Tony Blair has made his predictable intervention in the Labour leadership contest. At an event with the Progress think tank in London this morning, the former Prime Minister made his pitch for the New Labour-ish direction Labour should be heading. Unsurprisingly, it’s somewhat different to the sentiments that have dominated the leadership race so far:

‘We won not because we did what we thought was wrong as a matter of principle but right as a matter of politics; but when we realised that what is right as a matter of policy is right as a matter of principle. ‘Labour shouldn’t despair. We can win again. We can win again next time. But only if our comfort zone is the future and our values are our guide and not our distraction.’

In typical Blair fashion, he offered up a simple five-point plan to fix the Labour party:

  1. Get thinking about ‘real policy not one liners which make a point’
  2. Regain economic credibility
  3. Learn from forward thinking Labour councils
  4. Develop a dialogue with business about their challenges and needs
  5. Work out what a political organisation looks like today

Sound familiar? In case you were wondering, Blair reminded the audience ‘2015 is not 2007 or 1997’, telling Labour it needs to ‘move on but don’t move back.’ Strikingly, Blair said that a Corbyn-esque platform isn’t something he would support under any circumstances: ‘I wouldn’t want to win on an old fashioned leftist platform. Even if I thought it was the route to victory, I wouldn’t take it.’ 
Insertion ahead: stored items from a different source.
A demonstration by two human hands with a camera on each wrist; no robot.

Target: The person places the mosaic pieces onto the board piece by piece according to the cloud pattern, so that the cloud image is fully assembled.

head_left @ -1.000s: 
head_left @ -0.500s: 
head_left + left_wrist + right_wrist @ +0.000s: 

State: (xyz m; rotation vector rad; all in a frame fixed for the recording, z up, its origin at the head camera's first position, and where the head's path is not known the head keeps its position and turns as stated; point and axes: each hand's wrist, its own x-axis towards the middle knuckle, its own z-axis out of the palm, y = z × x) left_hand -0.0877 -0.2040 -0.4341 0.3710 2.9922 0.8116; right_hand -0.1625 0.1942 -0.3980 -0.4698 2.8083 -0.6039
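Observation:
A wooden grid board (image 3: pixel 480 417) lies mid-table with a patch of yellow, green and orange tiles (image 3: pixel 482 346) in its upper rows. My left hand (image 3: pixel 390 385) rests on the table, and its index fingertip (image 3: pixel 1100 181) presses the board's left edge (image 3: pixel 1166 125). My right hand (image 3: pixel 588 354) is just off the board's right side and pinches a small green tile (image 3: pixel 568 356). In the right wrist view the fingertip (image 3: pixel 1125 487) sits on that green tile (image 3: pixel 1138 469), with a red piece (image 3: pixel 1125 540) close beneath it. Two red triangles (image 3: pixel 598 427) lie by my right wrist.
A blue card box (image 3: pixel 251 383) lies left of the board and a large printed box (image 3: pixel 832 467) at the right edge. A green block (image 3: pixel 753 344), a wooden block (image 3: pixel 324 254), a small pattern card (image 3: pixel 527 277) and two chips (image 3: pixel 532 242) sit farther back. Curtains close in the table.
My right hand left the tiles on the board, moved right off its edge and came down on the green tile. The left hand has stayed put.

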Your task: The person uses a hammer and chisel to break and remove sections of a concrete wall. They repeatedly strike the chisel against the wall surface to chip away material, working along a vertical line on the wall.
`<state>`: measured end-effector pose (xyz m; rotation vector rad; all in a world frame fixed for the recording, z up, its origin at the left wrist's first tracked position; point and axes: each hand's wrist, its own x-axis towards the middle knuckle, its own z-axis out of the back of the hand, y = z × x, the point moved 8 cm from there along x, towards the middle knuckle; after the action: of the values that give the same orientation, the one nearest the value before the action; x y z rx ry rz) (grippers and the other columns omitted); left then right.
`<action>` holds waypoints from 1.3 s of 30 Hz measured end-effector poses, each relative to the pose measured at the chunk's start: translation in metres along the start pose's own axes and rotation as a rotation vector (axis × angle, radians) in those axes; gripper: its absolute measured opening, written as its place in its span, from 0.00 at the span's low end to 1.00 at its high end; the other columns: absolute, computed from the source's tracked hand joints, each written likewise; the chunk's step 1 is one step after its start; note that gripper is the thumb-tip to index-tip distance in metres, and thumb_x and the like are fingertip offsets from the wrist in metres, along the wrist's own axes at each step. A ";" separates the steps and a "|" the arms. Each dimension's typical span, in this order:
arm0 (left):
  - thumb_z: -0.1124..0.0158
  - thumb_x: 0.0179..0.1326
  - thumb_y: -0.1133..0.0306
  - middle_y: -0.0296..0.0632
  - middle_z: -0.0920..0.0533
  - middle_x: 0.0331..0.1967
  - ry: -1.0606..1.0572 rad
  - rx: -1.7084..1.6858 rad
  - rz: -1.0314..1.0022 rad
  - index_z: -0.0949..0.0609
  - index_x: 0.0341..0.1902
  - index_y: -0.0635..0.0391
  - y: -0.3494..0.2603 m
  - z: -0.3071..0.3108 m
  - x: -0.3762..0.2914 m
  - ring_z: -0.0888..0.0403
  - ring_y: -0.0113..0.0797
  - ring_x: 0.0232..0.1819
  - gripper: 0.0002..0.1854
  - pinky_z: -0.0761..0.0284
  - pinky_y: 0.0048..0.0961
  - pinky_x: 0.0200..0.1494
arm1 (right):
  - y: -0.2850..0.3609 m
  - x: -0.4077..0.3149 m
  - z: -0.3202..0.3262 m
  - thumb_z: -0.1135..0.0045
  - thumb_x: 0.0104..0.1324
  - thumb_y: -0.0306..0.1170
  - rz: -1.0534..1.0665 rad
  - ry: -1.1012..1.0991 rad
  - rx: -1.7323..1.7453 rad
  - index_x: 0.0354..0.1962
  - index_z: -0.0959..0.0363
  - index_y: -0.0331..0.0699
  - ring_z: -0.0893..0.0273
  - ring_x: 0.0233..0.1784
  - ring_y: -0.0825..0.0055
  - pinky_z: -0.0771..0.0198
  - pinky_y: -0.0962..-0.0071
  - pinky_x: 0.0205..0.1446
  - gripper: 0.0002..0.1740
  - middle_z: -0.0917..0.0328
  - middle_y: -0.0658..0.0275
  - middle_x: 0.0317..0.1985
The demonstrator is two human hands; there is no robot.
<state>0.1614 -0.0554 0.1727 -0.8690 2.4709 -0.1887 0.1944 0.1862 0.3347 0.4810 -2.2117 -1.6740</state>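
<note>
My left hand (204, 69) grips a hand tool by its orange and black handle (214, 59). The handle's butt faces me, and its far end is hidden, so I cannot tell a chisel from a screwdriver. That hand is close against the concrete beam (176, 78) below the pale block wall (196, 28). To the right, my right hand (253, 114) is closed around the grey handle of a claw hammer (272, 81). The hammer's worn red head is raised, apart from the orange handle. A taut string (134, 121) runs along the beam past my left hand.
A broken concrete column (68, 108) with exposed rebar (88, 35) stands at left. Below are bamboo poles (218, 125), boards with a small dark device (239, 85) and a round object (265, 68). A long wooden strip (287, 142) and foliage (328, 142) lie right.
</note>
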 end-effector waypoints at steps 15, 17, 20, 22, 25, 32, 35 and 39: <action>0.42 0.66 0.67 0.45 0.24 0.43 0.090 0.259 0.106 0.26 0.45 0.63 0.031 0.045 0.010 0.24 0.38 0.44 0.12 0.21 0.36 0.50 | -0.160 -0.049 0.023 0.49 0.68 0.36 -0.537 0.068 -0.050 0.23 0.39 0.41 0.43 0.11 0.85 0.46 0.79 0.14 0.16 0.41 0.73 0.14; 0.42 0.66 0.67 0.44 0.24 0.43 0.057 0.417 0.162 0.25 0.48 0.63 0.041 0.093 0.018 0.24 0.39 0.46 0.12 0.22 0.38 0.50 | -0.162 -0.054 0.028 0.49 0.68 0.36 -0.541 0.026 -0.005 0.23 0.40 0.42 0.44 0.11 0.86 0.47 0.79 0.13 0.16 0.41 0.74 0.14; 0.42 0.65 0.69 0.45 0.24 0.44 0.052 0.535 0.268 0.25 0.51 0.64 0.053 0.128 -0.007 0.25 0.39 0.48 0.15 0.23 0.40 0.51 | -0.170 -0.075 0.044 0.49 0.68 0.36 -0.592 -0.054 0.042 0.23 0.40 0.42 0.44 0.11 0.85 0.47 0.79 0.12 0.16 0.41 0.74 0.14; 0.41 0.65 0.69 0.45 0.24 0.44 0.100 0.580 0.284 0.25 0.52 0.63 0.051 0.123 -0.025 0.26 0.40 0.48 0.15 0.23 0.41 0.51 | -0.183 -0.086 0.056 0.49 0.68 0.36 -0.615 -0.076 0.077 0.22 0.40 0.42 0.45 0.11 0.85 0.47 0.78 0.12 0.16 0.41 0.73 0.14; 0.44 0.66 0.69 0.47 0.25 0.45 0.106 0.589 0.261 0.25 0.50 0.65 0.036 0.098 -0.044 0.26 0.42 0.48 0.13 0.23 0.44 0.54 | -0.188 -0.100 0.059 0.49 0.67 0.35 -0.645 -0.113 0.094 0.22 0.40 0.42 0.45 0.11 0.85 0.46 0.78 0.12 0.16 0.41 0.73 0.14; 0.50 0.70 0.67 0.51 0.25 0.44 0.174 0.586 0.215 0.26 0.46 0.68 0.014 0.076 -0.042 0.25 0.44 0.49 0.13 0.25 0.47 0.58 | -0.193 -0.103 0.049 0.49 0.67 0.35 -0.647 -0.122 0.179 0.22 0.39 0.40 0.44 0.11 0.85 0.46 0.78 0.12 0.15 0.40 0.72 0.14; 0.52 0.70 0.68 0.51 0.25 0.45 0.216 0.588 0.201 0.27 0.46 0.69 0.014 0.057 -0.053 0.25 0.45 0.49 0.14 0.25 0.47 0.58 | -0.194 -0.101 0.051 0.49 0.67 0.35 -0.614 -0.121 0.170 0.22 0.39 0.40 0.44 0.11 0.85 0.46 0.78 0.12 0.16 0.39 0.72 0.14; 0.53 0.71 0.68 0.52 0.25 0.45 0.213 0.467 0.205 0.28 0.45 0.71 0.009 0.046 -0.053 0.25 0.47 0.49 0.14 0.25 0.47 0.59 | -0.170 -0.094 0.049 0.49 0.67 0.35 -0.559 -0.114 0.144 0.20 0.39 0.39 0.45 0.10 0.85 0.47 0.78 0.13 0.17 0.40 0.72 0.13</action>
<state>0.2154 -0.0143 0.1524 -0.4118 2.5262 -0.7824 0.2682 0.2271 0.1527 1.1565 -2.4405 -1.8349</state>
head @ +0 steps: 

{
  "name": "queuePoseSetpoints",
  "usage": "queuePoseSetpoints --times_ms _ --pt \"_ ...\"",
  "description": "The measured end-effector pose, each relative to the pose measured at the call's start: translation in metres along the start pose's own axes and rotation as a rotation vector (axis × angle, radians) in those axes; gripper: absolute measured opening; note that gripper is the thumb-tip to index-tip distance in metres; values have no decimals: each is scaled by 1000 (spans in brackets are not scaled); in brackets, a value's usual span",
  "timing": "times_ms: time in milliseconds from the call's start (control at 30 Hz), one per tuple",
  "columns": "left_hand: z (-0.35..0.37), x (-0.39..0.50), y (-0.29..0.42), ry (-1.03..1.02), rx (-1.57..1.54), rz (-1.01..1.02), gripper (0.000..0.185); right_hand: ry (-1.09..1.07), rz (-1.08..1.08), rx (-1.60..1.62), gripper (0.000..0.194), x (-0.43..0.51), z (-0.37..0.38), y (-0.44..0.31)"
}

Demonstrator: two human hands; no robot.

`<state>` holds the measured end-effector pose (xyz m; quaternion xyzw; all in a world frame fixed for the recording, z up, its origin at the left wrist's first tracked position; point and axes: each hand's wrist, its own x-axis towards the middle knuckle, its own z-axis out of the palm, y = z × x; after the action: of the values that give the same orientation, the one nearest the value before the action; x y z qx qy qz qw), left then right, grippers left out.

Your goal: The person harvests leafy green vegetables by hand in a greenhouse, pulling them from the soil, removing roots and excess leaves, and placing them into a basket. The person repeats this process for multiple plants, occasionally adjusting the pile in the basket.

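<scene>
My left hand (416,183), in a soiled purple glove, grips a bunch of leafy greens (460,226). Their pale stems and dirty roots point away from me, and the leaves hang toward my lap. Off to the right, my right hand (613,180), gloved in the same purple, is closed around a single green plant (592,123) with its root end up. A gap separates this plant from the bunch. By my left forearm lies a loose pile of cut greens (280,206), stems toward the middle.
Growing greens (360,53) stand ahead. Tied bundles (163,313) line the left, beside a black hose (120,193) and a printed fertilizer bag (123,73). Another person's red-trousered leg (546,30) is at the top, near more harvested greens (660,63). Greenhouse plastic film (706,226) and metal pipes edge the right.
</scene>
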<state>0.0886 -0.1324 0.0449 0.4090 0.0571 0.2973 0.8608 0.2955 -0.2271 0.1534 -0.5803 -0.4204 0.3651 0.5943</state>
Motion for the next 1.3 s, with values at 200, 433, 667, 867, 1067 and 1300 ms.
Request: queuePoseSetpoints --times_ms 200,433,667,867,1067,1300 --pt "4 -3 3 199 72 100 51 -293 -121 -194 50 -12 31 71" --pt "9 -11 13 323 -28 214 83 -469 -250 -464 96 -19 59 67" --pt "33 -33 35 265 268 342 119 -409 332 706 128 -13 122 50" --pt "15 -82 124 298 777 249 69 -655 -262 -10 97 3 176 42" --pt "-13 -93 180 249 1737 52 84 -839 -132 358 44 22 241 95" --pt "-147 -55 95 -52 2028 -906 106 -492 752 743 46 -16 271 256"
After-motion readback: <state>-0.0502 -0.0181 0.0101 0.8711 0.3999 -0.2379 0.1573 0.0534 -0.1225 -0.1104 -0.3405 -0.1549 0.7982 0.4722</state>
He didn’t hold back on the SNP either, describing nationalism as ‘caveman politics’ and urged his party to take on the SNP’s record in office. And for those Labour supporters who are wrapping themselves in a Corbyn comfort blanket, Blair said ‘people who say their heart is with Corbyn, get a transplant’. In response, Corbyn has said ‘I think Tony Blair’s big problem is we’re still waiting for the Chilcot Report to come out’.

https://www.youtube.com/watch?v=ZGqKn2CVWdY

Although Blair did not directly criticise Gordon Brown or Ed Miliband, he had some choice words about why Labour lost the last two election:

‘We lost in 2010 because we stepped somewhat from that modernising platform. We lost in 2015 when we stepped even further away from it and lost even worse. I don’t understand the logic of stepping entirely away from it.’

Yet for all of his sensible talk about winning back Tory voters and sticking to the centre ground, Blair faces the same problem as Liz Kendall, Tristram Hunt and Chuka Umunna: the Labour party apparently does not want to listen to him. But Blair is not going away, even if Jeremy Corbyn is victorious. ‘I’m Labour through and through, I fought the 1983 campaign for the Labour party,’ he said.

Still, Labour activists can take comfort from the fact he is actually a Tory in disguise and the sentiments of the party’s only leader to win a general election since 1974 can therefore be safely ignored.